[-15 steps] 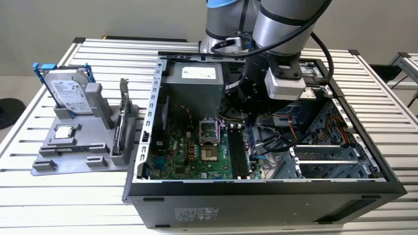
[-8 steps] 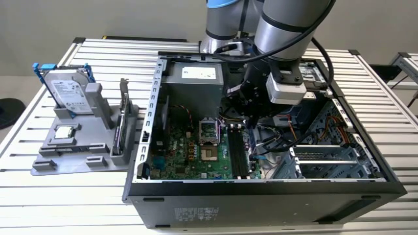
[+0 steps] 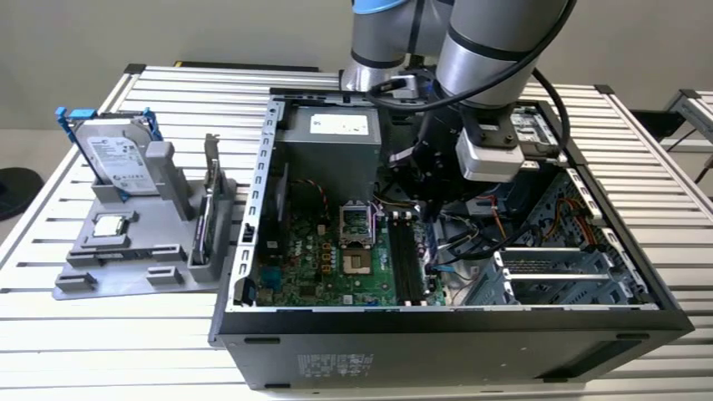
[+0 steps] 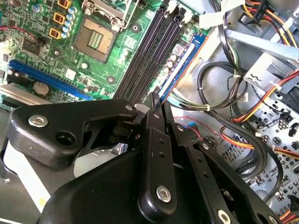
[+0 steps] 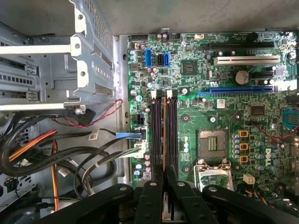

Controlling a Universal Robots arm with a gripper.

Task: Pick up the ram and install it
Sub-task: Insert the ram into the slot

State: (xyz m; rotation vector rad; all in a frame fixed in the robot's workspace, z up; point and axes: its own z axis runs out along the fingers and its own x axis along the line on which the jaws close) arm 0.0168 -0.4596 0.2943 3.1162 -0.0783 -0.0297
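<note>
One ram [image 5: 164, 140] stick sits edge-on, pinched in my closed end effector [image 5: 164, 173], its long axis parallel to the memory slots [image 5: 171, 135] directly beneath.

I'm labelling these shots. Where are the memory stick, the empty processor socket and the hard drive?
memory stick [image 5: 164, 135], first wrist view, its thin top edge above the slots.
processor socket [image 5: 212, 141], first wrist view, its middle.
hard drive [image 3: 116, 157], exterior view, its silver face.
</note>
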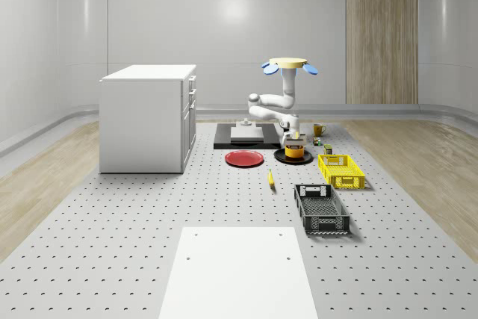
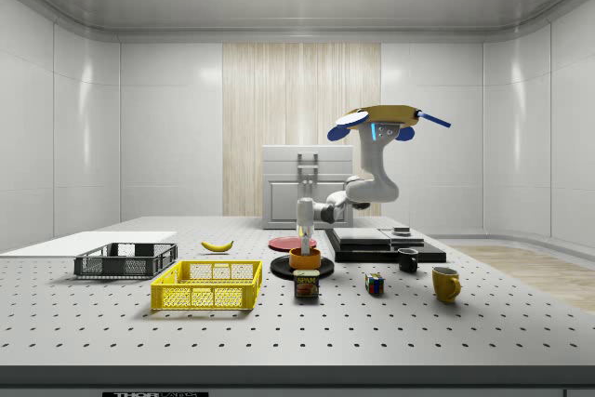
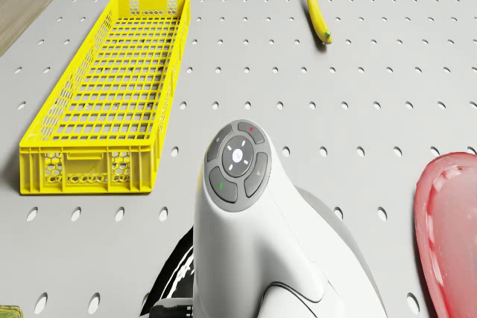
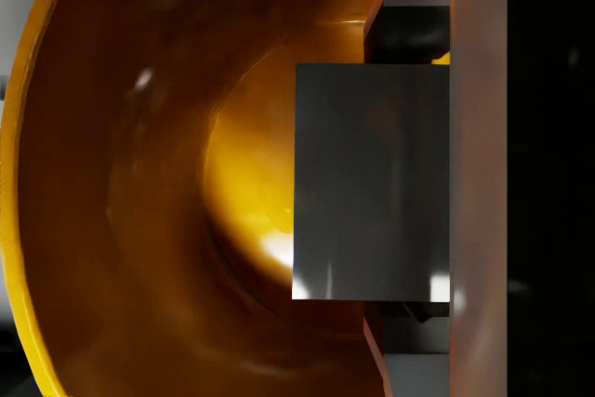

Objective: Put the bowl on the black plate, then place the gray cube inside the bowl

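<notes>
An orange bowl [image 1: 294, 152] sits on the black plate [image 1: 293, 159], between the red plate and the yellow crate. My gripper [image 1: 293, 140] points straight down onto the bowl [image 2: 305, 258] and is shut on its rim. In the wrist view one grey finger [image 4: 372, 183] lies inside the bowl [image 4: 139, 230], pressed against its wall. The drone [image 2: 386, 118] hovers above the black slab behind the plate, with the arm reaching down and forward. A small grey block [image 1: 244, 122] rests on the pale slab at the back.
A red plate [image 1: 244, 158], a banana [image 1: 270, 178], a yellow crate [image 1: 341, 170] and a black crate [image 1: 321, 209] lie around the plate. A can [image 2: 306, 286], a colour cube [image 2: 374, 284] and two mugs [image 2: 446, 284] stand nearby. A white cabinet [image 1: 147, 117] stands at the whole-scene view's left.
</notes>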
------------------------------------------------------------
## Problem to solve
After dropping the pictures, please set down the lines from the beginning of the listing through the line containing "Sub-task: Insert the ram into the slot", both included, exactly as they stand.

## Expected answer
[-15 steps] 
[-8 steps] 
[+0 steps] 
[+0 steps] 
[+0 steps] 

Controlling a Universal Robots arm with a gripper.

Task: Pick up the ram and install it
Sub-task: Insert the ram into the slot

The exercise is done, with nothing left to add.